WORK TO BE COMPLETED: Each line in the entries that has the word "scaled" has to be copied.

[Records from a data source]
━━━━━━━━━━━━━━━━━━━━

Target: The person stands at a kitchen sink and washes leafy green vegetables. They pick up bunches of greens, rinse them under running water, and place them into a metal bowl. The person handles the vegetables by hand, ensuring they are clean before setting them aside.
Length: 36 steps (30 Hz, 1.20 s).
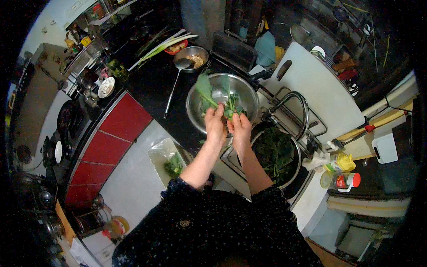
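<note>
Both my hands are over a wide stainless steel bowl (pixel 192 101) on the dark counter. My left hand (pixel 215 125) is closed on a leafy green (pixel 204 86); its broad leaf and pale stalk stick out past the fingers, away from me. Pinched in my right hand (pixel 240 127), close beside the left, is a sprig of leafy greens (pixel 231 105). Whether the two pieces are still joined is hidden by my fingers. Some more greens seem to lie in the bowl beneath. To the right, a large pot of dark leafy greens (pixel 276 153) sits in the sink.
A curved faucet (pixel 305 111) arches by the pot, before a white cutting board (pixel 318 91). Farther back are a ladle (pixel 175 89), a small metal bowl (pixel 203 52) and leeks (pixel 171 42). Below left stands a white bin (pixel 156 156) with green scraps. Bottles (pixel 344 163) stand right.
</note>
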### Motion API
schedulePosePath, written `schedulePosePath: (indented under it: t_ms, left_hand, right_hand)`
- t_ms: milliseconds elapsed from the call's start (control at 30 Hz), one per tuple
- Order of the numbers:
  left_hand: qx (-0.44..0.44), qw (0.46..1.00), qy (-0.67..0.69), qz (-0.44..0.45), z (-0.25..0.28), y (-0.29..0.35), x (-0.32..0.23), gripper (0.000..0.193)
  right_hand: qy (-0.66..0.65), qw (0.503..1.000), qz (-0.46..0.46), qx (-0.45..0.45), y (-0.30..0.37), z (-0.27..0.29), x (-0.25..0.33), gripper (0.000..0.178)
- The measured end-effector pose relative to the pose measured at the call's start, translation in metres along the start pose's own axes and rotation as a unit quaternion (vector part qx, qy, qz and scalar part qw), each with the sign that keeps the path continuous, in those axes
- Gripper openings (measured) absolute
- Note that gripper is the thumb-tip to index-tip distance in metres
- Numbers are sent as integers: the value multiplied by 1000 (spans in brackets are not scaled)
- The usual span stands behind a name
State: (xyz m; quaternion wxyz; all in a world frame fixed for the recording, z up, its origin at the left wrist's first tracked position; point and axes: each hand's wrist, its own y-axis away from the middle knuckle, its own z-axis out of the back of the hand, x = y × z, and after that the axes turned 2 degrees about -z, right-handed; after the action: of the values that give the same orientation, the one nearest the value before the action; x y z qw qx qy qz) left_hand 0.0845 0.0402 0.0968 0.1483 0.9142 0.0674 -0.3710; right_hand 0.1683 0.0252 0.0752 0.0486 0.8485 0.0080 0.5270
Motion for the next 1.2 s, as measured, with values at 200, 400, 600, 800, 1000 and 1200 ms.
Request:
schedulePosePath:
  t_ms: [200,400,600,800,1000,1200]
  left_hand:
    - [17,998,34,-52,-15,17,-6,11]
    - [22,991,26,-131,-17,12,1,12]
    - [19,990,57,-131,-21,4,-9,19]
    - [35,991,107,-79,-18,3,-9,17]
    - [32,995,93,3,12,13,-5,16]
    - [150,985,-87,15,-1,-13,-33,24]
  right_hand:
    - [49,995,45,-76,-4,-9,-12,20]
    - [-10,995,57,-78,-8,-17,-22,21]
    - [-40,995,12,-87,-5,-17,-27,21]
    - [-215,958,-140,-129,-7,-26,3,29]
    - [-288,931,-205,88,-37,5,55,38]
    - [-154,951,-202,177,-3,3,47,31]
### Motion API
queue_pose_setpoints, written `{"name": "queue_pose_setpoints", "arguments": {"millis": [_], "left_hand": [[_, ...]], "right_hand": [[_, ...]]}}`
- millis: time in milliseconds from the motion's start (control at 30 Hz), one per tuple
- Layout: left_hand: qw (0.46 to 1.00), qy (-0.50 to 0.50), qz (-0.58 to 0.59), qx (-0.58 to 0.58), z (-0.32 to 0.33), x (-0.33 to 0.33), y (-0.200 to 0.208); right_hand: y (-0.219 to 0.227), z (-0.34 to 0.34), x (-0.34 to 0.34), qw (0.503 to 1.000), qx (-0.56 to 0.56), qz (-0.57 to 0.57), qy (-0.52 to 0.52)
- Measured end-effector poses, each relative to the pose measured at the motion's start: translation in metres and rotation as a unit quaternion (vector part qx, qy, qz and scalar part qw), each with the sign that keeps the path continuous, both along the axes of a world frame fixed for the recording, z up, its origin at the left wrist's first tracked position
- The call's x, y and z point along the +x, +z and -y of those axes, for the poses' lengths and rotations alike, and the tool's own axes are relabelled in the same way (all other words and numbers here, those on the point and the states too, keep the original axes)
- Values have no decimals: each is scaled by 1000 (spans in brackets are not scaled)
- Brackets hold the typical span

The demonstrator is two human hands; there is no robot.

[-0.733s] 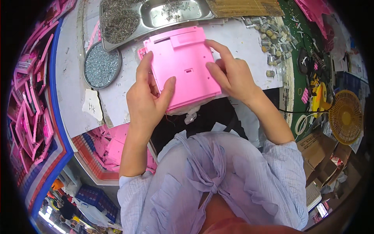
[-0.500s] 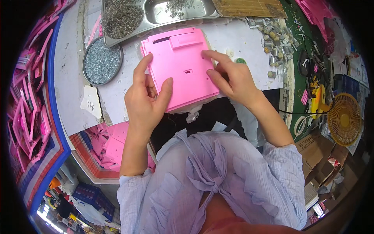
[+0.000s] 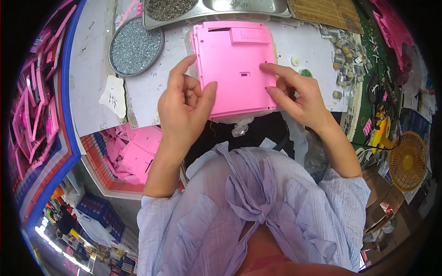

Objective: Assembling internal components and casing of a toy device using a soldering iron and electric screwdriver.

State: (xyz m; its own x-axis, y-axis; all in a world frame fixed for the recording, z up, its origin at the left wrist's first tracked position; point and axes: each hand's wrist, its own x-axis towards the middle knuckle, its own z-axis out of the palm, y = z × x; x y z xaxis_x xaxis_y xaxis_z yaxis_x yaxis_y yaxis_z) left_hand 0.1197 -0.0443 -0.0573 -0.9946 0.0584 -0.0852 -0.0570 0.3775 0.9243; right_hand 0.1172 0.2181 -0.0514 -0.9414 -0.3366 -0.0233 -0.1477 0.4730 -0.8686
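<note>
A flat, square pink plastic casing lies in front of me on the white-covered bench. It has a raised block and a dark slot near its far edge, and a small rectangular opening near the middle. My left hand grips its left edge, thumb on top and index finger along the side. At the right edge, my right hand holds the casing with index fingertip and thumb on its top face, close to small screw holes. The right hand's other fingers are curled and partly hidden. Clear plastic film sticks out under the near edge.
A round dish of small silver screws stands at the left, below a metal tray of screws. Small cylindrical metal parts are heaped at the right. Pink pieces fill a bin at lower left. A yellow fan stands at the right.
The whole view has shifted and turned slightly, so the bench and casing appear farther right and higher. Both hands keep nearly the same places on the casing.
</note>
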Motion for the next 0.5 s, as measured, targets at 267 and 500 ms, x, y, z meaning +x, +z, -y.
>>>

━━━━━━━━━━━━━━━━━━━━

TASK RESULT:
- Numbers are sent as integers: the value multiplied by 1000 (spans in brackets are not scaled)
- Values have no decimals: each is scaled by 1000 (spans in brackets are not scaled)

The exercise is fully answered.